▸ YOUR TASK
Could you give the data that follows again exactly, without its pictures?

▸ SOURCE DATA
========================

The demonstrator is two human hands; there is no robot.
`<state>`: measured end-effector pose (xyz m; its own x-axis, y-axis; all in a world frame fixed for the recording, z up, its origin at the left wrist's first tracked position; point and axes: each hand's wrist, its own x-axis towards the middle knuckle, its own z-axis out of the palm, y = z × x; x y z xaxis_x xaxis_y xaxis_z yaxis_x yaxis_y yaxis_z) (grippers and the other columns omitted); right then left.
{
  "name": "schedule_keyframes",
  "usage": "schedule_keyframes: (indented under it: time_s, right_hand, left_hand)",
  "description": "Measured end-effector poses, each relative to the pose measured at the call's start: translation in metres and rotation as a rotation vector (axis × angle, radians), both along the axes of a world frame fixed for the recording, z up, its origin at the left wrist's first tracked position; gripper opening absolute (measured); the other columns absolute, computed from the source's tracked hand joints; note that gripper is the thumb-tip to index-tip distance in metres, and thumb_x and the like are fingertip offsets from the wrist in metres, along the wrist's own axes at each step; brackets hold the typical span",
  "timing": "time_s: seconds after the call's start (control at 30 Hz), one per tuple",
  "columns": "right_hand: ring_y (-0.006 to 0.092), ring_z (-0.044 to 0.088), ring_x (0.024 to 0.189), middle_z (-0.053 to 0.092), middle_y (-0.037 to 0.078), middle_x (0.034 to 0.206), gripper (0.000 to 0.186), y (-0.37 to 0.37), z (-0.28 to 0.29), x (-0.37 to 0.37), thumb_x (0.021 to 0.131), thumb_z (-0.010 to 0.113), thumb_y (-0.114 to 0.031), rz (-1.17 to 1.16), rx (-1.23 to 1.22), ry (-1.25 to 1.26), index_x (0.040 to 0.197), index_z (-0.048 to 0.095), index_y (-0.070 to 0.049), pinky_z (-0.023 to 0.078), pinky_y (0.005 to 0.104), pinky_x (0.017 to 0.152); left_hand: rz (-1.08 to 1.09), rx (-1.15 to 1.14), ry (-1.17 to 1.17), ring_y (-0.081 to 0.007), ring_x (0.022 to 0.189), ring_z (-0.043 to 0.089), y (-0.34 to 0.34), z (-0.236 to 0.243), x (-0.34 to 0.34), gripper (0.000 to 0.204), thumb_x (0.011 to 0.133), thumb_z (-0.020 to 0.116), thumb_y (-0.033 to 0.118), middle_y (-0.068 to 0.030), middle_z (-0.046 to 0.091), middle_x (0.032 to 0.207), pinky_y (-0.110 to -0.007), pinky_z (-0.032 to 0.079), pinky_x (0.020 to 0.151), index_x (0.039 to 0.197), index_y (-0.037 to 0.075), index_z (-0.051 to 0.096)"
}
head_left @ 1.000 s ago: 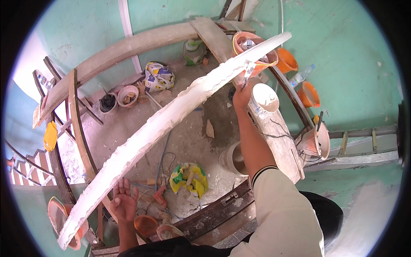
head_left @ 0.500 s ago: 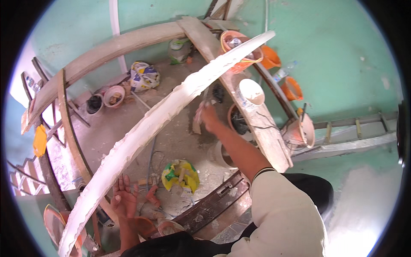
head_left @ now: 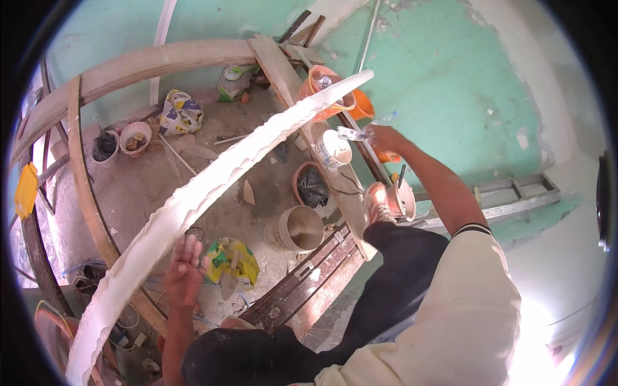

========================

▸ ANSWER TO THIS PROBLEM
The demonstrator is two human hands; there is no robot.
`<state>`: measured end-effector pose (xyz m; its own x-axis, y-axis; all in a world frame fixed for the recording, z up, its origin at the left wrist's first tracked position; point and axes: each hand's wrist, its own x-axis towards the middle knuckle, its own z-axis out of the palm, y = z × x; x y z xaxis_x xaxis_y xaxis_z yaxis_x yaxis_y yaxis_z) (grippers and the other columns omitted); right then left.
{
  "name": "schedule_keyframes",
  "usage": "schedule_keyframes: (indented under it: time_s, right_hand, left_hand)",
  "description": "Measured end-effector poses, each relative to the pose measured at the call's start: translation in metres and rotation as a rotation vector (axis × angle, radians), both along the axes of a world frame fixed for the recording, z up, its origin at the left wrist's first tracked position; gripper opening absolute (measured); the other columns absolute, computed from the source's tracked hand joints; note that gripper is the thumb-tip to index-tip distance in metres, and thumb_x and the like are fingertip offsets from the wrist in metres, along the wrist's own axes at each step; brackets hold the typical span",
  "timing": "time_s: seconds after the call's start (control at 30 Hz), one per tuple",
  "columns": "right_hand: ring_y (-0.006 to 0.092), ring_z (-0.044 to 0.088), ring_x (0.024 to 0.189), middle_z (-0.053 to 0.092), middle_y (-0.037 to 0.078), middle_x (0.034 to 0.206), gripper (0.000 to 0.186), y (-0.37 to 0.37), z (-0.28 to 0.29), x (-0.37 to 0.37), thumb_x (0.021 to 0.131), thumb_z (-0.010 to 0.113), thumb_y (-0.114 to 0.031), rz (-1.17 to 1.16), rx (-1.23 to 1.22), ry (-1.25 to 1.26), index_x (0.040 to 0.197), index_z (-0.048 to 0.095), index_y (-0.070 to 0.049), pinky_z (-0.023 to 0.078), pinky_y (0.005 to 0.104), pinky_x (0.017 to 0.152); left_hand: rz (-1.08 to 1.09), rx (-1.15 to 1.14), ry (-1.17 to 1.17), ring_y (-0.081 to 0.007), ring_x (0.022 to 0.189), ring_z (-0.043 to 0.089), y (-0.34 to 0.34), z (-0.236 to 0.243), x (-0.34 to 0.34), gripper (0.000 to 0.204), thumb_x (0.011 to 0.133), thumb_z (-0.020 to 0.116), thumb_y (-0.033 to 0.118), middle_y (-0.068 to 0.030), middle_z (-0.046 to 0.091), middle_x (0.032 to 0.207), pinky_y (-0.110 to -0.007), pinky_z (-0.032 to 0.079), pinky_x (0.020 to 0.151), index_x (0.039 to 0.197), index_y (-0.037 to 0.075), index_z (-0.051 to 0.096)"
}
head_left @ 1.000 s ago: 
head_left @ 0.500 s ago: 
head_left @ now: 

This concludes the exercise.